The answer must consist of every line in the data below that holds the word "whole".

PROVIDED DATA Block Start

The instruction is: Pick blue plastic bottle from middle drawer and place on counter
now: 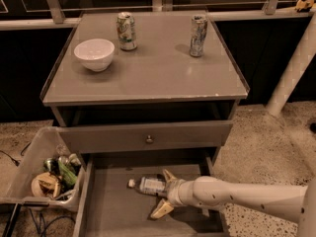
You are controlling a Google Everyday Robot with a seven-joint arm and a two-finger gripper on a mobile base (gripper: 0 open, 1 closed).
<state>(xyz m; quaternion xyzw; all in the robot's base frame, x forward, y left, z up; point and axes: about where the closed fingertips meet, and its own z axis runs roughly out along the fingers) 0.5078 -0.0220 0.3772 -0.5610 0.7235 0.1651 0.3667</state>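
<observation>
The blue plastic bottle lies on its side in the open middle drawer, white cap pointing left. My gripper reaches in from the right at the bottle's base end and is open. One finger is behind the bottle and the other finger is in front of it. I cannot tell whether they touch it. The counter is the grey cabinet top above.
On the counter stand a white bowl and two metal cans. A shut drawer front with a brass knob overhangs the open drawer. A bin of clutter sits at the left. A white post stands at the right.
</observation>
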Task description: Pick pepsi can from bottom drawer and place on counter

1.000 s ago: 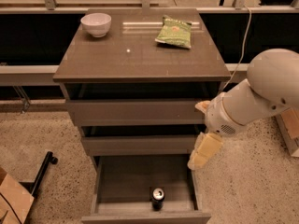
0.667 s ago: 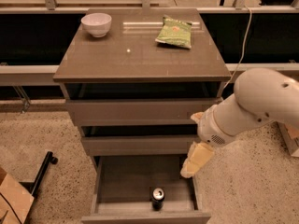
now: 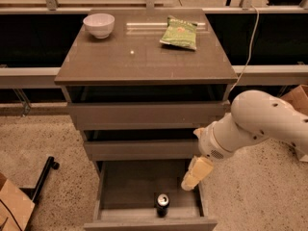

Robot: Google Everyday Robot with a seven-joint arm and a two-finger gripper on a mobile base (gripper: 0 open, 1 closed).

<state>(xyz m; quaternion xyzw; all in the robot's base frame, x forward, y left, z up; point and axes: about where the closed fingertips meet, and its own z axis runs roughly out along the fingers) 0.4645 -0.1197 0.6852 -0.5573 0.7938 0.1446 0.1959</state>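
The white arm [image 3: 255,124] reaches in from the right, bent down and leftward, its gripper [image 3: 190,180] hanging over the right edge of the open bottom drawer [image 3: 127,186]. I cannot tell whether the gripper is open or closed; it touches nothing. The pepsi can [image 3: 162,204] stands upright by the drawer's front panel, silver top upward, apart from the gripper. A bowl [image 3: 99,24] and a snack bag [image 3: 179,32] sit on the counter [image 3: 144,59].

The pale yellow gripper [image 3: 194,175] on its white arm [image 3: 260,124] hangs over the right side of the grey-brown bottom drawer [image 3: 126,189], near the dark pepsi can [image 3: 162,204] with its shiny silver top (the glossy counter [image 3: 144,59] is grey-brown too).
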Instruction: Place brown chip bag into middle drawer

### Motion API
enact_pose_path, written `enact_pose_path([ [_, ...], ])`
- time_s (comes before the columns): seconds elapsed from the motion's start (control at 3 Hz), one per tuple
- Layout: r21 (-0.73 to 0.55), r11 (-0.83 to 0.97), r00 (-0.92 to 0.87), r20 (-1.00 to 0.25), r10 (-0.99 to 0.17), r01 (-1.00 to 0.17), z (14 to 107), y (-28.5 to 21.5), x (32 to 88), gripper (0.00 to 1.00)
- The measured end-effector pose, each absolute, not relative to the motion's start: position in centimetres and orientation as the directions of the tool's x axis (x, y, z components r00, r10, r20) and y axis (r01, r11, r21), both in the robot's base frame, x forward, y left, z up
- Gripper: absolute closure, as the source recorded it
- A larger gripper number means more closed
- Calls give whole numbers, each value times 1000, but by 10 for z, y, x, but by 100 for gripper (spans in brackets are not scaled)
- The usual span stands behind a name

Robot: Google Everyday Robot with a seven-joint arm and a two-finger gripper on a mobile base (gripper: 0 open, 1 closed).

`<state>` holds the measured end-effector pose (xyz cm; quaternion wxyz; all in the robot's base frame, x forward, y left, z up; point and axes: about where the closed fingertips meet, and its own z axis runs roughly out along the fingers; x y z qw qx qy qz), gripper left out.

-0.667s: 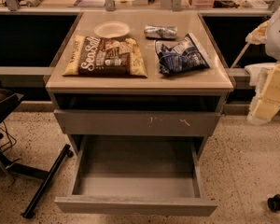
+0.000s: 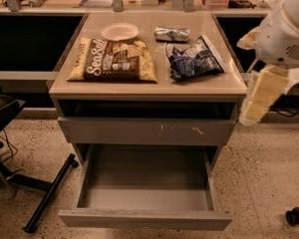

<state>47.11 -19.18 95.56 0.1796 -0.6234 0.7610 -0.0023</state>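
1. The hand [image 2: 254, 106] hangs at the right side of the desk [image 2: 154, 87], just beside its front right corner and lower than the desk top.
2. Compared with a moment ago, the arm has come a little to the left, nearer to the desk. Nothing else has moved.
3. I cannot tell if the hand is wide or narrow. It carries nothing.
4. The brown chip bag [image 2: 113, 59] lies flat on the left half of the desk top, not yet touched. A small plate [image 2: 119, 31] is just behind it.
5. To the right of it lies a blue-and-white bag [image 2: 192, 59], and behind that one a silvery packet [image 2: 172, 34]. Both lie between the hand and the brown chip bag.
6. The middle drawer [image 2: 144, 219] is pulled out toward the camera and its tray holds nothing. The drawer front with scratch marks [image 2: 144, 131] above it is closed.
7. In my judgement the task is at its start: the arm is only approaching, and the grasp is not yet made.
8. The drawer needs no more opening, so what remains is picking and placing.
9. The arm will have to reach over the blue-and-white bag, so there is some risk of pushing it.
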Motion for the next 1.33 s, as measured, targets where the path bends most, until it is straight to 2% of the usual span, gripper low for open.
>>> enact_pose_path([
  [0.67, -164, 101, -2, -516, -857, -981, 894, -38, 631, 0],
  [1.0, -119, 43, 35, -581, -813, -992, 872, 38, 686, 0],
  [1.33, -152, 47, 56, -608, -792, -987, 885, 52, 704, 0],
])
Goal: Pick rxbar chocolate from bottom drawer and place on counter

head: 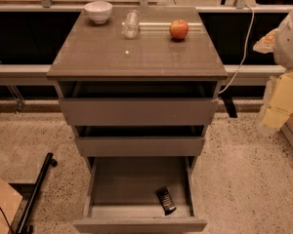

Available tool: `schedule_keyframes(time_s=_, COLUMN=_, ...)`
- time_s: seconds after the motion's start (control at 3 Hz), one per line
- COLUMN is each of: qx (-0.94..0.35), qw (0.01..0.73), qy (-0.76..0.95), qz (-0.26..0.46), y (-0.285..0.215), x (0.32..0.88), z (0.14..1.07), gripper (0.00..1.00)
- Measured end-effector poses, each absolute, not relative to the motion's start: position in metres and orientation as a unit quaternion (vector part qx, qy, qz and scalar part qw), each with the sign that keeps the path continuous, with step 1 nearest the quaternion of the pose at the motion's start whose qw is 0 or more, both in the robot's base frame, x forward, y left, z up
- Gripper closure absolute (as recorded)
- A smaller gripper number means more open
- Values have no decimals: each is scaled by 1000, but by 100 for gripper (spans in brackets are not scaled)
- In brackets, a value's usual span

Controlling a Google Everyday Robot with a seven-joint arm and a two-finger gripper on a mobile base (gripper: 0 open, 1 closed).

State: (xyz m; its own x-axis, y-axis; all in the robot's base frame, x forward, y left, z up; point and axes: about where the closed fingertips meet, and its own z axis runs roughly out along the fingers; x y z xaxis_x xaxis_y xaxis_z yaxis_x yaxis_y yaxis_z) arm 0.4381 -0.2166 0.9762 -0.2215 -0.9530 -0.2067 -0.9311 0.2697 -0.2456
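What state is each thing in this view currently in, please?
bottom drawer: pulled wide open
rxbar chocolate: lying flat inside it, front right
top drawer: ajar
middle drawer: ajar
apple, bowl, glass: resting on the counter
gripper: at right edge, away from the drawers

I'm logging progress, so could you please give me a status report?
Gripper at right edge, far from the drawers. Small black-wrapped rxbar chocolate lies in the open grey-brown bottom drawer, not yet picked. Nothing over the bar.
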Motion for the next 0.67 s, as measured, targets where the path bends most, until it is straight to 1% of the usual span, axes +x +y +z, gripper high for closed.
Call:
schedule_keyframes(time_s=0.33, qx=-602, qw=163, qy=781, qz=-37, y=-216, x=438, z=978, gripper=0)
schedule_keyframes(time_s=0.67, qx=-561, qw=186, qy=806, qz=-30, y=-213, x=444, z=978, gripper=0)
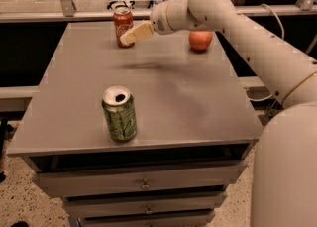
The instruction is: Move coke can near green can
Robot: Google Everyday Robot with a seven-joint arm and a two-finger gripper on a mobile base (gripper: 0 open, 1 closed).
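Note:
The coke can stands upright at the far left of the grey table, red with white script and a silver top. The green can stands upright near the table's front edge, left of the middle, its top opened. My gripper reaches in from the right on a white arm and hovers above the table, its tip right beside the coke can's right side, partly overlapping it in view. It holds nothing that I can see.
A red apple sits at the far right of the table, behind my arm. The table is a cabinet with drawers below. A metal rail and glass partition run behind the far edge.

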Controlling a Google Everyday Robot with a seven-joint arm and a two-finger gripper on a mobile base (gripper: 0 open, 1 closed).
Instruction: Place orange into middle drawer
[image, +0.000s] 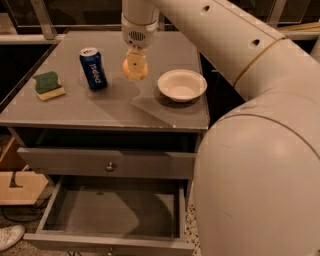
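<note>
Where the jaws stand: as I read it, clamped on the orange, one on either side, with the fruit showing past both.
Gripper: points straight down over the back half of the worktop, about midway between its left and right edges.
Orange: held there, at or just above the surface; I cannot tell which from my screen.
Arm: comes in from the right, over the back right corner, and hides that side of the cabinet from me.
Soda can: upright just left of the orange, not touching it.
Bowl: white and empty, near the right edge, clear of the gripper.
Sponge: close to the left edge, well apart from the work.
Top drawer: shut, under the front edge.
Middle drawer: pulled open below it, grey floor bare, ready to receive.
Done: the drawer is open, and I judge the grasp made.
Left: lift, carry past the front edge, lower into the middle drawer, let go. I put the task under halfway.
</note>
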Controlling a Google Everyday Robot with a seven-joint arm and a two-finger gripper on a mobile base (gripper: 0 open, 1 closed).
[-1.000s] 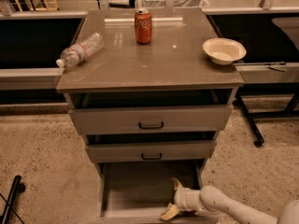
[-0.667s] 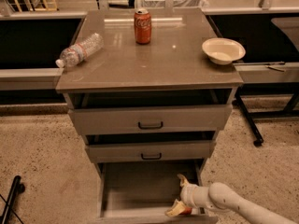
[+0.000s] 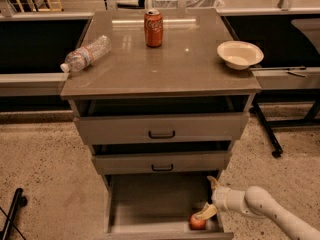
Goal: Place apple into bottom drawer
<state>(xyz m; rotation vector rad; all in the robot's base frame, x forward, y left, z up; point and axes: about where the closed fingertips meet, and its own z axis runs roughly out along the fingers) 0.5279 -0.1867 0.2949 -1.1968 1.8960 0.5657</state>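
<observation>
The small orange-red apple [image 3: 197, 222] lies on the pale floor of the bottom drawer [image 3: 150, 204], in its front right corner. The drawer is pulled out under the two upper drawers. My gripper [image 3: 210, 198] reaches in from the right over the drawer's right side. It is open, with one finger pointing up and the lower fingertip [image 3: 205, 213] just above and to the right of the apple. The white arm runs off the lower right edge.
On the cabinet top stand a red soda can [image 3: 153, 28], a lying plastic water bottle [image 3: 86, 53] at the left edge and a white bowl [image 3: 240, 54] at the right. The two upper drawers [image 3: 161, 128] stand slightly open. A black stand leg [image 3: 12, 214] is at lower left.
My gripper has moved right, toward the drawer's right side. The apple now shows on the drawer floor below the lower finger; it did not show before.
</observation>
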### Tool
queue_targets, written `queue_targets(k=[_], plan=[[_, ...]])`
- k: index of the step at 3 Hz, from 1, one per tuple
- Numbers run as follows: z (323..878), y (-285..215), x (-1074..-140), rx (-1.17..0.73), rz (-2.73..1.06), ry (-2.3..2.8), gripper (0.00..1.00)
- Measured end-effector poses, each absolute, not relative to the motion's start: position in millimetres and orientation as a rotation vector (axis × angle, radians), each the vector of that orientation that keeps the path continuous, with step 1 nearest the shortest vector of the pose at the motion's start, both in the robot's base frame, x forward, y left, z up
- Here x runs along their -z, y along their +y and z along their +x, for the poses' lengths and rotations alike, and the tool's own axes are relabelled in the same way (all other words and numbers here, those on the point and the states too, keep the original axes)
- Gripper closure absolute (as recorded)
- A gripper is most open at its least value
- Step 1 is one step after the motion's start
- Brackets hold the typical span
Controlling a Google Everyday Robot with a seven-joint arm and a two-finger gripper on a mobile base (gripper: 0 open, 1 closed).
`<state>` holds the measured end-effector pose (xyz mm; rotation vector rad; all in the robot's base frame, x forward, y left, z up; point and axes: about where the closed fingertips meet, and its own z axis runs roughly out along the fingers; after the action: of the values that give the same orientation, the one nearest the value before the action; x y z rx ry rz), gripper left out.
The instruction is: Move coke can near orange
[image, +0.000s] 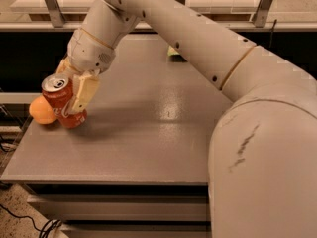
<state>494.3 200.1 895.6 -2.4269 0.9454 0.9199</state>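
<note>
The red coke can (60, 103) stands tilted at the table's left edge, its silver top leaning left. The orange (41, 111) sits right beside it on the left, touching or almost touching the can. My gripper (74, 95) reaches down from the white arm and is shut on the coke can, with one pale finger (83, 94) across the can's right side. The other finger is hidden behind the can.
The grey table (148, 133) has its left edge just beyond the orange and its front edge below. A green and yellow snack bag (174, 52) lies at the back, partly hidden by my arm. My white arm fills the right side.
</note>
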Motion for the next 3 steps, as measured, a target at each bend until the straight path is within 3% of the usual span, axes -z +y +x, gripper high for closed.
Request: queue_targets(k=[2,3], plan=[[497.0,197.3,-894.6,-0.92,-2.427,0.957,0.12],[497.3,197.0,-894.5,-0.923,-2.426,0.958,0.0]])
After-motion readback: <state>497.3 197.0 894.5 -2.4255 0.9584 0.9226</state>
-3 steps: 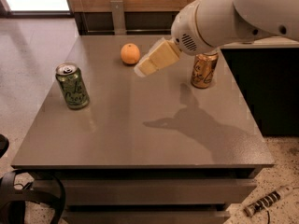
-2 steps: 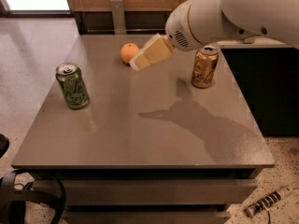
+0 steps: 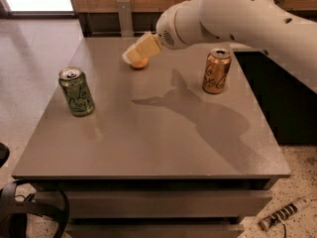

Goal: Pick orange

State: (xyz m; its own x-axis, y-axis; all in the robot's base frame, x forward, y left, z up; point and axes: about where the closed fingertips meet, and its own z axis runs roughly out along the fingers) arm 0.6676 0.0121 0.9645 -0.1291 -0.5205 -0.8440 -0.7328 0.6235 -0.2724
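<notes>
Gripper (image 3: 132, 56) has shifted left, now over orange (image 3: 140, 64).

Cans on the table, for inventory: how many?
2. The green can stands near the left edge of the table; the copper can at its right. The tool hangs over the orange, far back. The arm could hide more.
</notes>
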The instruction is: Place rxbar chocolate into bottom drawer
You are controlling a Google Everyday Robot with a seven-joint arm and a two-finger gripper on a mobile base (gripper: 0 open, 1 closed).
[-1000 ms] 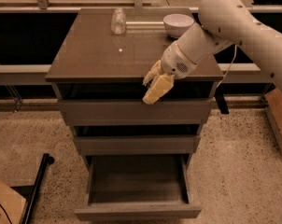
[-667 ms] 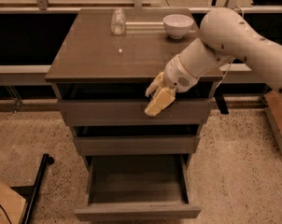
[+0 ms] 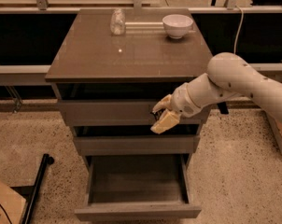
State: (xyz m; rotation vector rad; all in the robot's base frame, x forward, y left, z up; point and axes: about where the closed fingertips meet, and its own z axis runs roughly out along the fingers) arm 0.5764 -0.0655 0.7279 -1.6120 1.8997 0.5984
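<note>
The gripper (image 3: 161, 119) hangs above the open bottom drawer (image 3: 136, 212), right of its middle. I cannot tell whether it grips the rxbar chocolate. It is probably poised there for a straight descent inside.

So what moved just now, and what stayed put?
The gripper came down from the cabinet top edge to in front of the upper drawers, and the arm lowered with it. The dark rxbar chocolate sits between its jaws; nothing was let go. The bottom drawer stayed open. The white bowl and glass jar did not move.
</note>
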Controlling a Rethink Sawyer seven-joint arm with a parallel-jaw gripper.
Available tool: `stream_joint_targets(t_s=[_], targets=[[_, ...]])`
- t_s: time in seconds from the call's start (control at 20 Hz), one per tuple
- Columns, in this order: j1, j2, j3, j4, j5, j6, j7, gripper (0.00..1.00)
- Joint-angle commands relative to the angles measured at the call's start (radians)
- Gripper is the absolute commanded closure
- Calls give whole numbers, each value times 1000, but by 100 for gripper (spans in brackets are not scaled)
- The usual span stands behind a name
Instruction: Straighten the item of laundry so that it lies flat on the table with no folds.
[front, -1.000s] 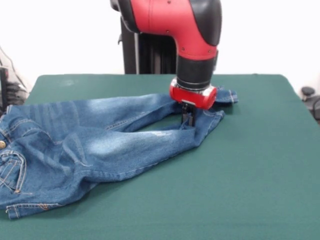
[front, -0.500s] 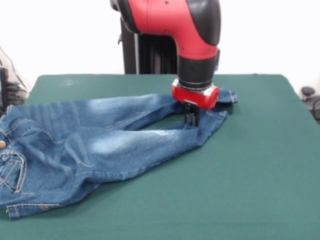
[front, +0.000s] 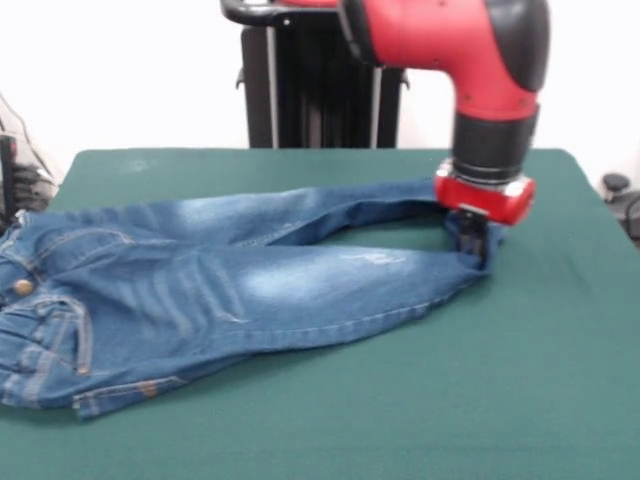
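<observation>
Here, in the front view, the jeans stretch across the green table, waistband and metal button at the left edge, both legs running right. The end effector pinches the leg ends, its red arm descending from above.

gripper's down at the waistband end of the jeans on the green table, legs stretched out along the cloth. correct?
Not quite. The front view shows the gripper at the leg-cuff end of the jeans, not the waistband end; the waistband with its metal button lies at the opposite side. The rest stands: the jeans lie on the green table, legs stretched out along the cloth.
</observation>
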Motion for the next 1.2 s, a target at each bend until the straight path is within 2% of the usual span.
stream_joint_targets(t_s=[0.05,0.2,0.45,0.55,0.6,0.7,0.75,1.05,1.2], targets=[[55,27,88,16,161,25,341,100],[18,-6,97,41,170,29,305,100],[49,33,8,2,208,71,265,100],[58,39,-12,16,221,25,275,100],[30,26,12,48,197,-44,282,100],[-108,-2,132,126,58,-233,332,100],[-147,-14,153,156,5,-293,355,100],[-349,-47,269,300,-271,-539,427,100],[-402,-77,290,362,-343,-616,445,100]])
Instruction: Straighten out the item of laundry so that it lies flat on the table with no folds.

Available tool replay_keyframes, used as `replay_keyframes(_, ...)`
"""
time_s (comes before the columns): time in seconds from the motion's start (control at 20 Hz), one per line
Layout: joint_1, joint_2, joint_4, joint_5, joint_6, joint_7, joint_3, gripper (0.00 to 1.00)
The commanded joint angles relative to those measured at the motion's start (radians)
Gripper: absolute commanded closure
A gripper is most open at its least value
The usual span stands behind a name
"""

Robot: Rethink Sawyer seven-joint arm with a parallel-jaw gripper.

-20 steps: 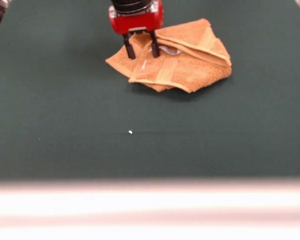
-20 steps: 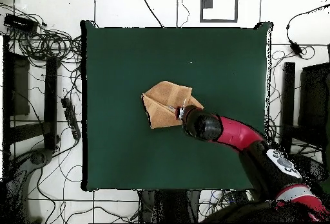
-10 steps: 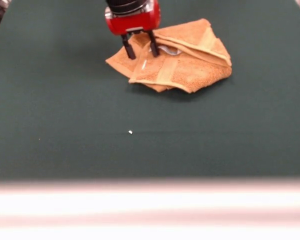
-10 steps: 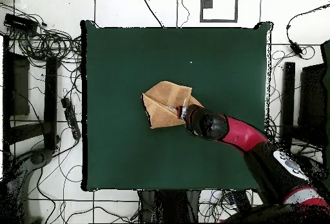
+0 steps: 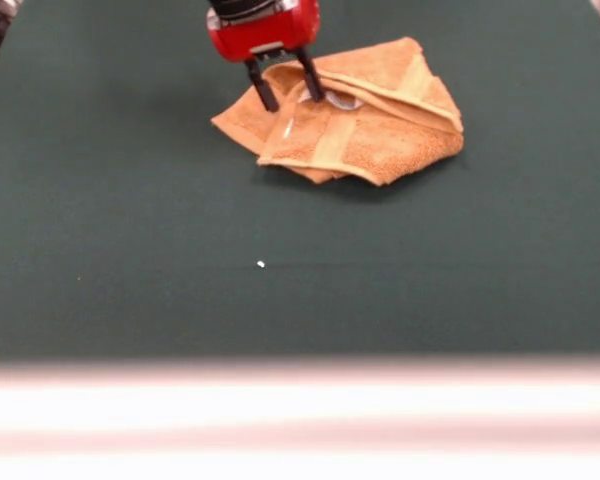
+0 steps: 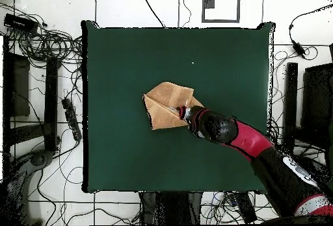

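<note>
Near the middle of the table [image 5: 130, 220], the towel [image 5: 370, 125] lies in a crumpled, folded heap on the dark green cloth, not flat. In the front view several layers overlap: one flap runs across the top with a flat woven band [image 5: 417, 72] crossing it, and a second band [image 5: 332, 143] runs down the lower layer. A small white label [image 5: 289, 128] shows on the towel just beside that lower band, and a pale curved strip sits in a crease near it. The gripper [image 5: 290, 95] hangs over the towel's end opposite the flap's band, its red housing above and two dark fingers [image 5: 265, 92] pointing down, tilted a little. The fingers stand spread apart with towel visible in the gap between them; nothing is pinched. Whether the tips touch the terry or hover just over it, I cannot tell. In the overhead view the towel [image 6: 166, 105] reads as a rough wedge shape close to the table's centre, with the gripper [image 6: 186, 113] at one corner of it and the red and black arm [image 6: 244, 139] stretching away from the towel toward the table's edge. A tiny white speck [image 5: 261, 264] lies on the cloth well apart from the towel, between it and the table's pale front edge [image 5: 300, 415].
</note>
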Motion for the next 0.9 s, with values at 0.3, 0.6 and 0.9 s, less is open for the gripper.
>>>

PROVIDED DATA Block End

= COMPLETED TASK =
- Calls give whole numbers, each value times 1000, but by 10 for z, y, x, but by 100 for gripper (spans in brackets are not scaled)
- Calls give whole numbers, each value times 1000, but by 100 for gripper (spans in brackets are not scaled)

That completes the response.